# Data Analysis

Reports of polls in the media describe behavior or opinion, reporting things like the proportion of people who favor some proposal or who feel a certain way about an issue. These reports deal with "what" questions of social science research – what does the American public think about abortion? The survey research described on this website is more concerned with "why" questions--why did some people vote for Barack Obama in 2008 while others voted for John McCain? To answer "why" questions we need to examine relationships between variables.

## A. Variables

A variable is something that varies, meaning that it can take on a number of values. Individual characteristics, such as age, income, or education, are variables because different people have different values or scores on these characteristics. We can first distinguish between categorical and interval-level data. Interval-level variables are continuous, meaning that each value of the variable is one equal increment larger than the previous and one smaller than the next value. Age, if measured in years, is a good example; each increment is one year. Typically with interval or continuous variables, there are a relatively large number of values. Categorical variables have a limited number of values. Gender is an example of a categorical variable. All of the variables included in this instructional package dataset are categorical. Variables that could have been measured as interval-level variables, such as age or income, have instead been made into categorical variables by creating categories that define specific ranges for the variables (e.g., for age, the categories are 18-24 years, 25-34 years, and so on).
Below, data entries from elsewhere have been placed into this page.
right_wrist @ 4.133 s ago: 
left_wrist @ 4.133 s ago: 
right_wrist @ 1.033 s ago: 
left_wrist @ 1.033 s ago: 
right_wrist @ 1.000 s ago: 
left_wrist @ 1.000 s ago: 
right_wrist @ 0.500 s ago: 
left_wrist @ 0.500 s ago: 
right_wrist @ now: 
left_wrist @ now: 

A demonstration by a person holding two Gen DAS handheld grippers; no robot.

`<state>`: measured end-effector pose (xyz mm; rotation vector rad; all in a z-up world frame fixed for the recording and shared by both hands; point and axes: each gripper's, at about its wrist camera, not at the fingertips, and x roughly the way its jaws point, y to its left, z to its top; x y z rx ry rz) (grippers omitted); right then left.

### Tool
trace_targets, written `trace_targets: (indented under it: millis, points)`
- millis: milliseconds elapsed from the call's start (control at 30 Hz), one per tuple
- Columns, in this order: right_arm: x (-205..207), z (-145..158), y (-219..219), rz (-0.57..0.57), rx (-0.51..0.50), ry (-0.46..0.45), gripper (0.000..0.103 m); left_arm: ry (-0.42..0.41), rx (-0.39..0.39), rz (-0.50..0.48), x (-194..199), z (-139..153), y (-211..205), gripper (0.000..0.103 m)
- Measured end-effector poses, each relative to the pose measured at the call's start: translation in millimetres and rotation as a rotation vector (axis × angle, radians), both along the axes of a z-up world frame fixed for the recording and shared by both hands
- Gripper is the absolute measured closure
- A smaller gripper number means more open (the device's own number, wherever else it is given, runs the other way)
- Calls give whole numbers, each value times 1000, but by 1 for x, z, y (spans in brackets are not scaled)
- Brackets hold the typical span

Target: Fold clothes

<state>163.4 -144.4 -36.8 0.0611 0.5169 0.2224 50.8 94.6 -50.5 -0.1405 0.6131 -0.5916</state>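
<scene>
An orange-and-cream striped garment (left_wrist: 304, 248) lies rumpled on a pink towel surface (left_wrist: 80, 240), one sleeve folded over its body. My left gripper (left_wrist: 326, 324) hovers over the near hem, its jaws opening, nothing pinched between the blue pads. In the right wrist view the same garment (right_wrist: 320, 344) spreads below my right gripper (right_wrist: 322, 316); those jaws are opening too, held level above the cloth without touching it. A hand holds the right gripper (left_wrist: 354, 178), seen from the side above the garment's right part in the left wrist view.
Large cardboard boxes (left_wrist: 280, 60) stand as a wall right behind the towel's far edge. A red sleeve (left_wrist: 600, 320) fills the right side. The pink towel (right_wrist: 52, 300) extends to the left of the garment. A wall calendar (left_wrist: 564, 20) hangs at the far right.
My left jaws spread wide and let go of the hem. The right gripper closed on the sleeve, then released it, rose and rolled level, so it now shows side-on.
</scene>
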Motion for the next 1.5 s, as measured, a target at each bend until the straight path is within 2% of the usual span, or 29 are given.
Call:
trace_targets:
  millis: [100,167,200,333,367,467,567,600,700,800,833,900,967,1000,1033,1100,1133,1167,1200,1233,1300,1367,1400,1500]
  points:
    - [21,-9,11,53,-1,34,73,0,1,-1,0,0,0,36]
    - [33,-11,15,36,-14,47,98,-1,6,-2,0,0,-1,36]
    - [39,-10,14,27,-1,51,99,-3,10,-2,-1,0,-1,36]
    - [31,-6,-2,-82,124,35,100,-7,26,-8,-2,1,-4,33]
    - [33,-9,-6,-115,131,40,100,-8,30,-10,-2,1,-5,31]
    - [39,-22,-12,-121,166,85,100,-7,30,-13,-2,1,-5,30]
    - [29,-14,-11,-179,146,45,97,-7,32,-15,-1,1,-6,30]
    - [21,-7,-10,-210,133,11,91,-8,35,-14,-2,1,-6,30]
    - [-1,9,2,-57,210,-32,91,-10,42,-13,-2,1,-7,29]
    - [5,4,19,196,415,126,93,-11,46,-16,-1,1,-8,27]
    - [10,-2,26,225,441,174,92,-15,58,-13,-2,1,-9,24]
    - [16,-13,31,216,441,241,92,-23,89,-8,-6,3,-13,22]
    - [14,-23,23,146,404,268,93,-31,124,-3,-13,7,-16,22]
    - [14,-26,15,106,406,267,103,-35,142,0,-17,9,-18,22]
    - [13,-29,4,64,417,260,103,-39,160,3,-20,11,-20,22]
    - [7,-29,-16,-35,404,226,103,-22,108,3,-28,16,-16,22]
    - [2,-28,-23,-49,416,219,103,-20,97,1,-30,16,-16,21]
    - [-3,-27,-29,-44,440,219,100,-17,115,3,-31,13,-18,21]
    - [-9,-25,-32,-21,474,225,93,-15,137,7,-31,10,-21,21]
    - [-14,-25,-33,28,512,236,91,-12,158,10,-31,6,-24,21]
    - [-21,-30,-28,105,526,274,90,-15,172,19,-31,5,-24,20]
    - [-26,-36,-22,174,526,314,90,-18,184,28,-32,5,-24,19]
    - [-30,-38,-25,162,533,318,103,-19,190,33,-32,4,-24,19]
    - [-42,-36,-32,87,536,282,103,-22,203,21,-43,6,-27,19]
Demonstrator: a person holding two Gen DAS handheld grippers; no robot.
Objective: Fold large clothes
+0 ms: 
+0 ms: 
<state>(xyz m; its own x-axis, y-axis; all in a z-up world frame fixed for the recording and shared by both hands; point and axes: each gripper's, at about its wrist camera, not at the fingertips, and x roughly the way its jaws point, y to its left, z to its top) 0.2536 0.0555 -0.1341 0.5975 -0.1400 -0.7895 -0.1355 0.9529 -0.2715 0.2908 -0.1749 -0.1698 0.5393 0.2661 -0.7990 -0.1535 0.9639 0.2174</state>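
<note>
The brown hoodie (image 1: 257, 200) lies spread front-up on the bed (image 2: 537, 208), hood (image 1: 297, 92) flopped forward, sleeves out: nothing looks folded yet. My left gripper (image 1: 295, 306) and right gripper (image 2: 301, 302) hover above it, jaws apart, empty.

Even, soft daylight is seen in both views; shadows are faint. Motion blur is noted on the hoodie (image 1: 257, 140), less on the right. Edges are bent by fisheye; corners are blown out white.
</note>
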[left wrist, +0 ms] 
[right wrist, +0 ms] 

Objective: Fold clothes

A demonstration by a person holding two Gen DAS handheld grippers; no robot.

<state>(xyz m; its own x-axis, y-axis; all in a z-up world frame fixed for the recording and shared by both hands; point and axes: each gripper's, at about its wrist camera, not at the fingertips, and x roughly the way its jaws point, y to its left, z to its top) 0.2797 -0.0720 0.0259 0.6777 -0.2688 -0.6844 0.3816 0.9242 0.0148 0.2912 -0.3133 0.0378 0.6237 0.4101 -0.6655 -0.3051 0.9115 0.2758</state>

Variables can be measured on a number of different types of scales. Categorical variables can be measured either on nominal or ordinal scales. Nominal scales are the simplest--the categories are unordered. A good example is religion (V179 in the dataset). This variable is coded in the following manner:

1. Mainline Protestant

2. Evangelical Protestant

3. Catholic

4. Other Christian

5. Jewish

6. Other

7. None

9. N/A

This coding of religion could be changed. For example, Catholics could be coded "1," Mainline Protestants "2," etc., without disturbing the underlying meaning of the variable.

Ordinal-level scales have an underlying order–a scale that ranges from 'strongly agree' to 'strongly disagree' is a good example. Consider the dataset question on privatization of social security (V086). This is an ordinal-level variable coded in the following manner:

1. Favor strongly

2. Favor

3. Neither favor nor oppose

3. Oppose

4. Oppose strongly

9. NA

You can see that there is an order to the values here--they range from strong support to strong opposition. Changing the ordering of the values for this variable would therefore certainly change the underlying meaning of the variable.

Interval level scales have an underlying order in which the intervals are the same. For example, if education were measured by the number of years of education, then a score of "15" would mean that the respondent had 15 years of formal education. Here, not only does the order of the values matter, but we can assume that each year of education is the same--each year adds one increment to the pre-existing education level.

## B. Relationships between variables

Two variables are related to each other when certain values of one variable are likely to be associated with certain values for the other variable. Conversely, two variables are unrelated when the values of one variable are equally likely to be associated with any of the values for the other variable. For example, if we say that education and turnout (i.e., whether one votes) are related, this could mean that more educated people are more likely to vote (which is what we would expect), or that more educated people are less likely to vote. Either way, the two variables would be related, for values on one variable would be linked to values on the other variable. Naturally, it would be far more informative to state how education and turnout are related, rather than just state the simple fact that they are related, and this should be done whenever possible.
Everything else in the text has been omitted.